Bu ayetler, yani Kevni, fen, teknoloji ayetleri denir ki müsbet ilimlerden bahseden ayetlerin her birinden bir kitap yazılabilir ve yazılmıştır da. Bir tane örnek verelim: Yasin suresinde son ayetler; “Ben ağacın içine ateşi yerleştirdim” buyurur. Halbuki, yaş ağaçta su da vardır. Nasıl oluyor da su ateşi söndürmüyor. Sürtünme yolu ile ateş ortaya çıkıyor. Yine misal olsun bir ayette; “ve izelbiharüfüccürat” yani, denizler yandığı zaman kıyamet koparken, bu nasıl olacak. İlim, fen ve teknoloji ilerledikçe bu ayetlerin sırrı çözülüyor. Deniz sudur. Su ise H2O’dur. Yani iki oksijen (yakıcı) bir karbondur. (söndürücü). Kıyamet koparken deniz suyu ilahi kudretle ayrışınca gördüğümüz okyanuslar benzine dönüşüyor. Çünkü oksijen yanıcı alevli gazdır. Daha buna benzer yüzlerce ayeti kerime var. İşte bunlar ipucunu veriyor. İnsanoğlu bilginler mucitler bunu bulacaklar, ortaya çıkaracaklar. Sebeplere sarılacaklar.
Burada hep sorulan şudur; Neden icatları hep batılı alimler bulmuşlar da Kur’an bizde iken biz niye bulamamışız. Durum hiç de öyle sanıldığı gibi değildir.
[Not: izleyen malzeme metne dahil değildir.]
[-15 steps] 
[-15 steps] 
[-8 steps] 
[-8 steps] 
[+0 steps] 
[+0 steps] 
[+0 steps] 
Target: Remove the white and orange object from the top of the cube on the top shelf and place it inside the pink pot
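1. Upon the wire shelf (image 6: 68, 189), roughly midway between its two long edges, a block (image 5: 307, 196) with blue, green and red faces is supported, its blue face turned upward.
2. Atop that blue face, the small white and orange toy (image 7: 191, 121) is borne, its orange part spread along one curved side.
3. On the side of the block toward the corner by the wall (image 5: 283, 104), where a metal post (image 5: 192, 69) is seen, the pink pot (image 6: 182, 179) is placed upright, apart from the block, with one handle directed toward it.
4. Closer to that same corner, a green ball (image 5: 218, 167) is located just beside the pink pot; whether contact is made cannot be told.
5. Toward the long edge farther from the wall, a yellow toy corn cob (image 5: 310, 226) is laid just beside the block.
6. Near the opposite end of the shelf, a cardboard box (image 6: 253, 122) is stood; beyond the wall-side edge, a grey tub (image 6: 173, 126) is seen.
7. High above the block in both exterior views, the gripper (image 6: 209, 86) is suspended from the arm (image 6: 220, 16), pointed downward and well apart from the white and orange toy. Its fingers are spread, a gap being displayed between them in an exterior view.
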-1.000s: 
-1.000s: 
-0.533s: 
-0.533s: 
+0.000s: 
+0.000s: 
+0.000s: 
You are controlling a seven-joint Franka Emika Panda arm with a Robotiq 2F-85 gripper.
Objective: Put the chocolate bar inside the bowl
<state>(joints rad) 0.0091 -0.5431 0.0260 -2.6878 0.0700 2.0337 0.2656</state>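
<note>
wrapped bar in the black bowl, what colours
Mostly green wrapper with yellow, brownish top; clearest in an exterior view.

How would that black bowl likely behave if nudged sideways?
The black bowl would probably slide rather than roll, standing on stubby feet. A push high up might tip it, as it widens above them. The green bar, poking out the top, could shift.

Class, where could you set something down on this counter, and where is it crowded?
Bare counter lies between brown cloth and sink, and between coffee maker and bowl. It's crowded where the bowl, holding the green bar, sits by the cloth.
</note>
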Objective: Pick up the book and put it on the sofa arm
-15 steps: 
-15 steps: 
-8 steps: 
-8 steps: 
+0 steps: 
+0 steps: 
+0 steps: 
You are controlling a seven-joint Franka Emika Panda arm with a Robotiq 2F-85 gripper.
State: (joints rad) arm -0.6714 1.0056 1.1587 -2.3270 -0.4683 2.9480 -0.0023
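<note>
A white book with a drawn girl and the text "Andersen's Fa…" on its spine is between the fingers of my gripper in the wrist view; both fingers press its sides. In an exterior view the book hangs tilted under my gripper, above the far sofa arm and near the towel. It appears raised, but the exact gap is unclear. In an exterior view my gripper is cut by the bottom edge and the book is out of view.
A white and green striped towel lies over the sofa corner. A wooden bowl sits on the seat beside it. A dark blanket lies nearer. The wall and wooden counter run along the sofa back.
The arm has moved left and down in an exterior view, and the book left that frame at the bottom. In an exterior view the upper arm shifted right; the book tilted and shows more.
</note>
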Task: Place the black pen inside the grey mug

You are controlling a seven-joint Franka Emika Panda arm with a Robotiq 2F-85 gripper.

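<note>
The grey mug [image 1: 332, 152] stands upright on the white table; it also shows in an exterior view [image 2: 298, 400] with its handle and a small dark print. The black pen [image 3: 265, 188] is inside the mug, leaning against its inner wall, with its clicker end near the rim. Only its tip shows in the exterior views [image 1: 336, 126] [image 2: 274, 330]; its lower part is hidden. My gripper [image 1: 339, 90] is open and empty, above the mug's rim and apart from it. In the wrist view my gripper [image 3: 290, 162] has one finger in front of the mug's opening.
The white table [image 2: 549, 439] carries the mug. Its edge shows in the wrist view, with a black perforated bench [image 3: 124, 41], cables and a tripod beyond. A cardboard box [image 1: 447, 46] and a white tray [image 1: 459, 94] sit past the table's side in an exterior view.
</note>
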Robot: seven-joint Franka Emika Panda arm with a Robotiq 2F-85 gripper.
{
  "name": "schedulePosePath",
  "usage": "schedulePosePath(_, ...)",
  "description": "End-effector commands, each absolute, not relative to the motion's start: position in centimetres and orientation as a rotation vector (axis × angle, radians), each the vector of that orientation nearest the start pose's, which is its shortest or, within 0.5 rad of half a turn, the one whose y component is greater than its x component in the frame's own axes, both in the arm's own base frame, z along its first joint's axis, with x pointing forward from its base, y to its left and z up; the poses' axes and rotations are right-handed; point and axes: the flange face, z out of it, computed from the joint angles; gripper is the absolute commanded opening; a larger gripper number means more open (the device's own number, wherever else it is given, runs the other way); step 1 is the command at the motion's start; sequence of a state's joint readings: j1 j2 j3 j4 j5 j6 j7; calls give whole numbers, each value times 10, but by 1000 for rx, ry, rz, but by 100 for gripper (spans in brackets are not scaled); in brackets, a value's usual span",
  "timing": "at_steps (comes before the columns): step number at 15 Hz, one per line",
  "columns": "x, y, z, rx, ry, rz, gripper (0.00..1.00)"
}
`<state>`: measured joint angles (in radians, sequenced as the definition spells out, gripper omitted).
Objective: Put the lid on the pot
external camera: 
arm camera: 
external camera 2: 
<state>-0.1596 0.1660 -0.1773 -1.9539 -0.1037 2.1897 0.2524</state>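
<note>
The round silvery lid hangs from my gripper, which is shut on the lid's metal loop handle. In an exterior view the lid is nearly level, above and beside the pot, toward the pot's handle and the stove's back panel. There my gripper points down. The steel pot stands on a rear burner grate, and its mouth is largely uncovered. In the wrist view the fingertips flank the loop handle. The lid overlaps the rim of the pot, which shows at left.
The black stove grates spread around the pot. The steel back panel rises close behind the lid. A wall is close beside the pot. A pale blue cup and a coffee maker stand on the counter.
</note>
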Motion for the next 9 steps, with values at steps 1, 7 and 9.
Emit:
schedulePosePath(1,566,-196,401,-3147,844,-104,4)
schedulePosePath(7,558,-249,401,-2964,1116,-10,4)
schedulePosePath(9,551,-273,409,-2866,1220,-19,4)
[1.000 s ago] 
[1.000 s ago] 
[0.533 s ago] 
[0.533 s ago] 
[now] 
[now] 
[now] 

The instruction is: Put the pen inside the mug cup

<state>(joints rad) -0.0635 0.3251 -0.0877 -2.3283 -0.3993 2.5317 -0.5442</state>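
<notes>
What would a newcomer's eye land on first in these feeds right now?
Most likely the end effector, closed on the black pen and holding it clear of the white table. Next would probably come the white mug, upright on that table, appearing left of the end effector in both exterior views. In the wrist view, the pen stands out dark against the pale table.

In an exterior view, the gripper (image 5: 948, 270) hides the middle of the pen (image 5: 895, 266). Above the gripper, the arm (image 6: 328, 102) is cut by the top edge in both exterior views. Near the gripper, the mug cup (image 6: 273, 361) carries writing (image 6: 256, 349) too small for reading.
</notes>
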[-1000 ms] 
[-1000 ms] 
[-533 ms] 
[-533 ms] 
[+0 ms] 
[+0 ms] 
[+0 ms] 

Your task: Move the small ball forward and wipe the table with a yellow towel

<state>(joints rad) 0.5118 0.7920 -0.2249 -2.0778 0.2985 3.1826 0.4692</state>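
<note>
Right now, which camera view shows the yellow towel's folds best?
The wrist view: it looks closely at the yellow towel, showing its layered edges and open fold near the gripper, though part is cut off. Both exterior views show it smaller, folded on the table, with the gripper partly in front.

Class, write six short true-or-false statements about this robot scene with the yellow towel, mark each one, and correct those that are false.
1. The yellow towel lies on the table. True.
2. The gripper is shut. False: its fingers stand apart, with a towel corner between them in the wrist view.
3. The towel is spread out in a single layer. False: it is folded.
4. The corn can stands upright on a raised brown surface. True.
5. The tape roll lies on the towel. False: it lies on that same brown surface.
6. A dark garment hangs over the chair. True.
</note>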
Bu bizde aşağılık duygusu ile söylenen ve batılı hayranlığının bir kötü etkisidir.
Bunun böyle olmadığını, Müslüman hatta Türk bilginlerinin bugünün medeniyetinin inşasında büyük emeklerinin olduğunu okuyanlar bilecektir.
Hem şunu unutmayınız ki, bilim sadece şu veya bu bilginin, bir milletin, bir toplumun tek başına ürünü değildir. Evrenin içinde bulunan bütün toplumların, bilginlerin, kültürlerinin topyekun toplamı ve sonucudur. Bilimin amacı kainatın düzenini ve sırlarını anlama ve çözme sanatıdır. Dolayısı ile elde edilen bulguları evrende yaşayanların hizmetine sunmaktır.